**Task requirements:** When you reach the line with "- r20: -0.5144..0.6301" in the data below, begin printing lines exactly, and stop once the line with "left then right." has been printed.

- Opening Delimiter -

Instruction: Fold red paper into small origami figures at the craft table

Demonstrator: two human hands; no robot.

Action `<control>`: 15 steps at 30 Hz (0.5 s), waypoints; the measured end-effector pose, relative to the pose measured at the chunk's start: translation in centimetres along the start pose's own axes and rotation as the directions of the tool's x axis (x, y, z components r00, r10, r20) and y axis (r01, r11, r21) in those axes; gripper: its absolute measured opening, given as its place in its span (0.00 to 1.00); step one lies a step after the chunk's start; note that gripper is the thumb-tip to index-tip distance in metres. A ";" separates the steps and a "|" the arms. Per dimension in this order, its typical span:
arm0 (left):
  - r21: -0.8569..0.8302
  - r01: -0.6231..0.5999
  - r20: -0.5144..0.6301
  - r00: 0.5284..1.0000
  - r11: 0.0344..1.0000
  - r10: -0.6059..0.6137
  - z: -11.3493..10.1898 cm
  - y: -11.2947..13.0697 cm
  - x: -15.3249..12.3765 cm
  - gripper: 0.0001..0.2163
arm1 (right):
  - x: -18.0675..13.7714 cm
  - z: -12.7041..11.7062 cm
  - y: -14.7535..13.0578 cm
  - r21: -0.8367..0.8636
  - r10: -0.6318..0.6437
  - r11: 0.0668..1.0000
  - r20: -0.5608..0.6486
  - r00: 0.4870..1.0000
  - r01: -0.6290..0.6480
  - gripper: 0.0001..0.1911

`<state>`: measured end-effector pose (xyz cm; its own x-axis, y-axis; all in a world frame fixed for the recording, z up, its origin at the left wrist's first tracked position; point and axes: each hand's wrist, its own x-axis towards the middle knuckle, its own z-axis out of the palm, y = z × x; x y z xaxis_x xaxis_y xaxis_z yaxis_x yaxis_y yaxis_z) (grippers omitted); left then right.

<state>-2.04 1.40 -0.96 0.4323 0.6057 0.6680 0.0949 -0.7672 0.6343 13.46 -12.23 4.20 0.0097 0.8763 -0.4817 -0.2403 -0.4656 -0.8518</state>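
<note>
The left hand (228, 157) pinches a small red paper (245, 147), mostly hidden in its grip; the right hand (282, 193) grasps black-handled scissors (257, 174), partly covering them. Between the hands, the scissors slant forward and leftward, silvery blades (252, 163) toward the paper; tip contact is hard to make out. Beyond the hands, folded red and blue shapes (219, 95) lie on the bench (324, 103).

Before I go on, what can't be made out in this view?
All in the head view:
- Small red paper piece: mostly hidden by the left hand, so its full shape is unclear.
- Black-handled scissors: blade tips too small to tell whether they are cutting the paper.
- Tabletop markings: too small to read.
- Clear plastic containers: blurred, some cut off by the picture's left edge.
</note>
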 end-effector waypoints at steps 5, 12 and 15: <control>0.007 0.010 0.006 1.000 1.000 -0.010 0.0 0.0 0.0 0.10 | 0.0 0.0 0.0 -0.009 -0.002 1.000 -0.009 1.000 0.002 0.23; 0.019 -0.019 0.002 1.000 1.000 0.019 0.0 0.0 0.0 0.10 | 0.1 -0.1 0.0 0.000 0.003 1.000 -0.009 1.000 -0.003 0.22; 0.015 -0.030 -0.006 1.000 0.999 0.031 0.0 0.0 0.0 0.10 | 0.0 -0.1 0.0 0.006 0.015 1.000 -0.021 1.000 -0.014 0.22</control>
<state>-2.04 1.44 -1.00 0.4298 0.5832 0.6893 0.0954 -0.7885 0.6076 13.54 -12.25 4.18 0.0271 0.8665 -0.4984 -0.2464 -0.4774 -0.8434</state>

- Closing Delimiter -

**Exercise solution:**
  - r20: -0.5144..0.6301
  - r00: 0.5284..1.0000
  - r11: 0.0344..1.0000
  - r10: -0.6059..0.6137
  - z: -11.3493..10.1898 cm
  - y: -11.2947..13.0697 cm
  - x: -15.3249..12.3765 cm
  - gripper: 0.0001..0.2163
arm1 (right):
  - x: -18.0675..13.7714 cm
  - z: -12.7041..11.7062 cm
  - y: -14.7535..13.0578 cm
  - r21: -0.8367..0.8636
  - r10: -0.6318..0.6437
  - r11: 0.0668..1.0000
  - r20: -0.5608..0.6486
  - r00: 0.4870..1.0000
  - r01: -0.6290..0.6480
  - gripper: 0.0001..0.1911

`<state>`: measured end-effector pose (xyz cm; its own x-axis, y-axis; all in a world frame fixed for the recording, z up, its origin at the left wrist's first tracked position; point and axes: each hand's wrist, its own x-axis towards the middle knuckle, its own z-axis out of the palm, y = z × x; x y z xaxis_x xaxis_y xaxis_z yaxis_x yaxis_y yaxis_z) (grippers omitted); left then right.

The exercise has been carried out completely.